Archive | May, 2014

The non-entrpreneurial state: HBR on China

3 May

I’ve blogged before on the role of the state in economic development  – see my posts of 3rd and 9th of October last year. Specifically, I’ve referred to Mariano Mazzucato’s book on The Entrepreneurial State. It has some good stuff, but I’ve always had this nagging doubt that the case studies it uses are too US-centric – too US military spend-centric in particular. It certainly doesn’t seem to work so well in the UK – across the pond, they get (and the world gets) the iPhone; we get Concorde and British Leyland.
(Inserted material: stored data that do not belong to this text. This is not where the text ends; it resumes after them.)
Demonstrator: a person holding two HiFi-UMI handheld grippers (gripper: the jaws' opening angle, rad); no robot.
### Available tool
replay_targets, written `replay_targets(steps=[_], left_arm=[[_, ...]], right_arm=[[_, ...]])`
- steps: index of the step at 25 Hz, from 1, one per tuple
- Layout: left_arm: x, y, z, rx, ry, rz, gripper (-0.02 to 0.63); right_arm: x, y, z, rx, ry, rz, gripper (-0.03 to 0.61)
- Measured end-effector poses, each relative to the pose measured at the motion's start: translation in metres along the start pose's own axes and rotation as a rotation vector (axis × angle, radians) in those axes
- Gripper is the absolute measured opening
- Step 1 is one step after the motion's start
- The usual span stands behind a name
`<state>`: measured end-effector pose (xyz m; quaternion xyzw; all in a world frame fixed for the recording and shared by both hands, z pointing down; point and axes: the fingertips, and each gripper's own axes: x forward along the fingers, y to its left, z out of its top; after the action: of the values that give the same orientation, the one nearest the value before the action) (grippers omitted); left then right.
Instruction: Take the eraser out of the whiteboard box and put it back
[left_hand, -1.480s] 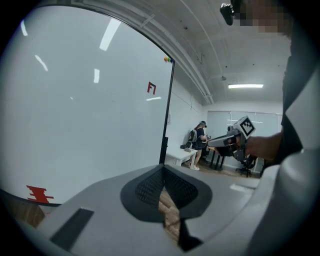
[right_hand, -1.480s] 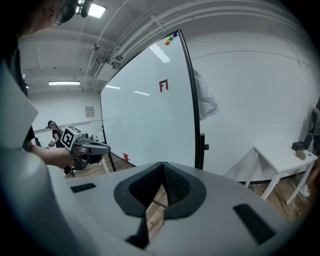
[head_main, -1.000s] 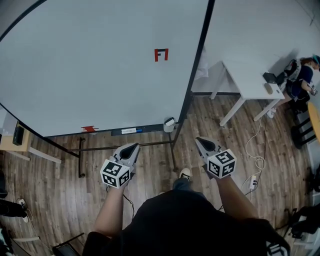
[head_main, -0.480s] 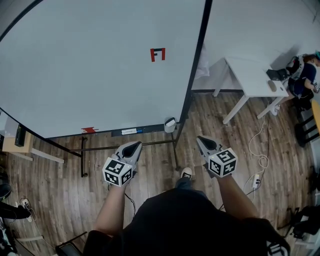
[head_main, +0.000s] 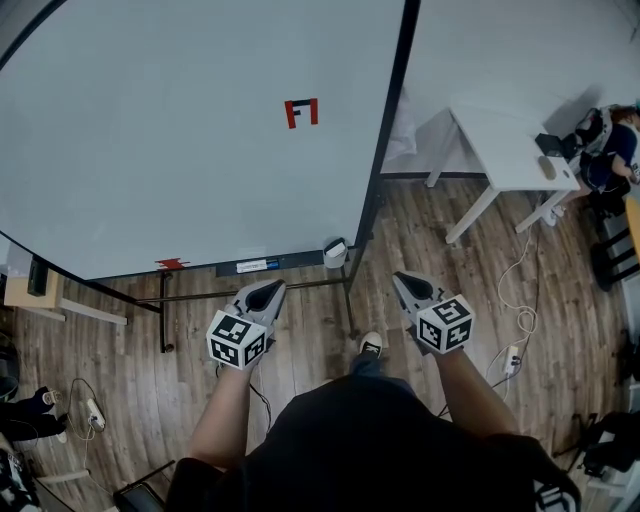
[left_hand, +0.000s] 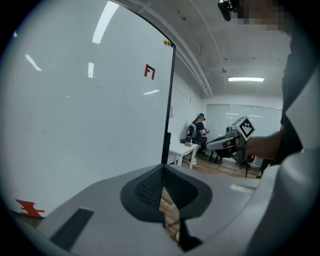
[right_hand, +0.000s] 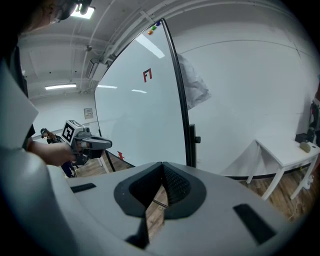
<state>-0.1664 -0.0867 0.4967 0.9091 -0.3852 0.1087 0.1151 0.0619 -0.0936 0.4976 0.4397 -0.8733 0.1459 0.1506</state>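
Left hand-held gripper (head_main: 266, 292): jaws closed tip to tip with nothing between them. It is held off the whiteboard (head_main: 180, 130), in front of its lower edge, and points toward it.
Right hand-held gripper (head_main: 407, 285): jaws likewise together and empty. It sits just past the whiteboard's right edge, level with the left one.
Whiteboard box (head_main: 337, 251): a small white holder at the whiteboard's lower right corner. It lies beyond and between the two grippers, and neither touches it.
Eraser: too small to make out; presumably it is inside the box at that corner.
Step in hand: the approach, by my reading, with nothing taken out yet.
Next move: one gripper has to spread its jaws, come in over the box at the whiteboard's corner, and close on the eraser's sides before lifting.
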Motion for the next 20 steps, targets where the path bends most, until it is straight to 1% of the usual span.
replay_targets(steps=[6,14,20], left_arm=[[0.022,0.005,0.004,0.010,0.017,-0.001,0.012],[0.052,0.009,0.000,-0.006,0.048,-0.010,0.012],[0.074,0.010,-0.003,-0.014,0.073,-0.015,0.012]], right_arm=[[0.015,-0.013,-0.002,0.005,0.020,0.020,-0.003],[0.028,-0.026,-0.007,-0.001,0.052,0.055,-0.003],[0.034,-0.039,-0.014,0.017,0.071,0.065,-0.003]])
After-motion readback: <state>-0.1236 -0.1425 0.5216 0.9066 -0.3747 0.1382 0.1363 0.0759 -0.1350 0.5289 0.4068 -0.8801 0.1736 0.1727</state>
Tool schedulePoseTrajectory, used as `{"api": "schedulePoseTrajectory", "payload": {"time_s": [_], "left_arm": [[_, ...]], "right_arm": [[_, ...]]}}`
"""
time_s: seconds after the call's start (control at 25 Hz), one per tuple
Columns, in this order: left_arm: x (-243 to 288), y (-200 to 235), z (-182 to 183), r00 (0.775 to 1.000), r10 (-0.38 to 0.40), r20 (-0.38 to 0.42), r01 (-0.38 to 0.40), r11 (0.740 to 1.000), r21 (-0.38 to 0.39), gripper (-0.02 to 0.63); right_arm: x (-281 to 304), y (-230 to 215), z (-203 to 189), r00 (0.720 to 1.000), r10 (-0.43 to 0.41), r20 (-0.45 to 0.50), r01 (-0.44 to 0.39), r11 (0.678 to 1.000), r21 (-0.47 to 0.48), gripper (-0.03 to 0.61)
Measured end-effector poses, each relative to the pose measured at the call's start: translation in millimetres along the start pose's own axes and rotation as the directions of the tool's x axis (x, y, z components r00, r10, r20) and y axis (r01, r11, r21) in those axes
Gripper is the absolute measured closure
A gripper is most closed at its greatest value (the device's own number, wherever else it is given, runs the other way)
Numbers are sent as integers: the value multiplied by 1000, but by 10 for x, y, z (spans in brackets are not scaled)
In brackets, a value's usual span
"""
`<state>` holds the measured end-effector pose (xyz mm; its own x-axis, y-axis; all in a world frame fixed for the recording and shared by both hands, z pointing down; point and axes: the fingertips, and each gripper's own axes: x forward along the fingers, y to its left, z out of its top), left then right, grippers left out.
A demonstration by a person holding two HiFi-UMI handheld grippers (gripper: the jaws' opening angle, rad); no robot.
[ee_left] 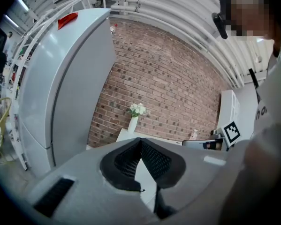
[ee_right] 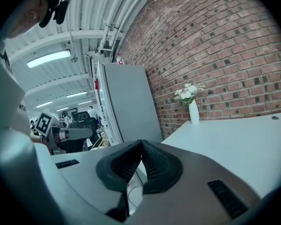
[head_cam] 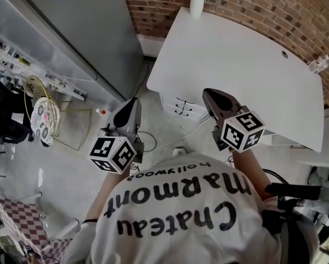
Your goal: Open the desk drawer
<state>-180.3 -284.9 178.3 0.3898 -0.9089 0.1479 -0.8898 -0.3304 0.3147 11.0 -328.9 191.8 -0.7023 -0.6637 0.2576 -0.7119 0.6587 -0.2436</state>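
Standing over a white desk (head_cam: 235, 59) set against a brick wall (head_cam: 252, 4), we hold both tools short of the job: the left gripper (head_cam: 133, 103) and the right gripper (head_cam: 211, 94) each have their ribbed jaws pressed together at the tips, with nothing between them. Our target, the drawer stack (head_cam: 182, 106), sits tucked under the desk's near-left corner, at about 12 o'clock from our chest in the head view, its fronts flush and shut. It lies between the two tools, at roughly 3 o'clock from the left gripper and 8 o'clock from the right gripper, and the right one looks the nearer of the pair. Small dark handles (head_cam: 183, 100) sit one above another down the fronts, each bar lying along the 9-to-3 line, so we judge the pull must come back toward us, near 6 o'clock. Neither tool touches a handle, and either would need to spread its jaws before hooking one. A vase (head_cam: 196, 4) of white flowers stands at the desk's 12 o'clock edge, and a tall grey cabinet (head_cam: 82, 26) fills the 10 o'clock side.
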Motion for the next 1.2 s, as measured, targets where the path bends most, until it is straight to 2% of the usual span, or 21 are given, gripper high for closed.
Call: {"api": "schedulePoseTrajectory", "payload": {"time_s": [0.36,0.56,0.72,0.92,1.04,1.2], "left_arm": [[-539,87,8,994,-86,-63,87,996,20,598],[-880,165,-159,989,-111,-96,114,993,32,598],[-1055,298,-383,992,-76,-105,78,997,12,598],[-1212,239,-585,992,-46,-118,45,999,-11,598],[-1254,172,-713,990,-23,-136,20,1000,-18,598],[-1230,81,-1057,987,11,-161,-17,999,-37,598]], "right_arm": [[-195,486,-172,995,-102,4,102,994,51,568],[-267,696,-366,989,-147,-3,147,988,41,568],[-293,776,-590,990,-142,-15,143,989,45,568],[-315,737,-851,990,-123,-63,127,989,72,568],[-364,611,-992,988,-114,-106,121,991,57,568],[-410,405,-1314,983,-99,-155,108,992,57,568]]}}
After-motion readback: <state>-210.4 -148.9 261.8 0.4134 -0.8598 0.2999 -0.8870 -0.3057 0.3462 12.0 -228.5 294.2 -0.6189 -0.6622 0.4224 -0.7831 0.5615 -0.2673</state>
My unease is beefed up by an article in the March HBR (“Why China can’t innovate” – see http://hbr.org/2014/03/why-china-cant-innovate/ar/1). The authors point out that the role of the state in enterprises (“scour the company’s board for the real boss”) is a real brake on innovation. Their last sentence is worth quoting in full: “The problem, we think, is not the innovative or intellectual capacity of the Chinese people, which is boundless, but the political world, in which their schools, universities, and businesses need to operate, which is very much bounded”.

I hear that Mariano Mazzucato is adviser here to both government and opposition. I hope, as they look at her ideas, they consider why The Entrepreneurial State works better in some institutional contexts than in others.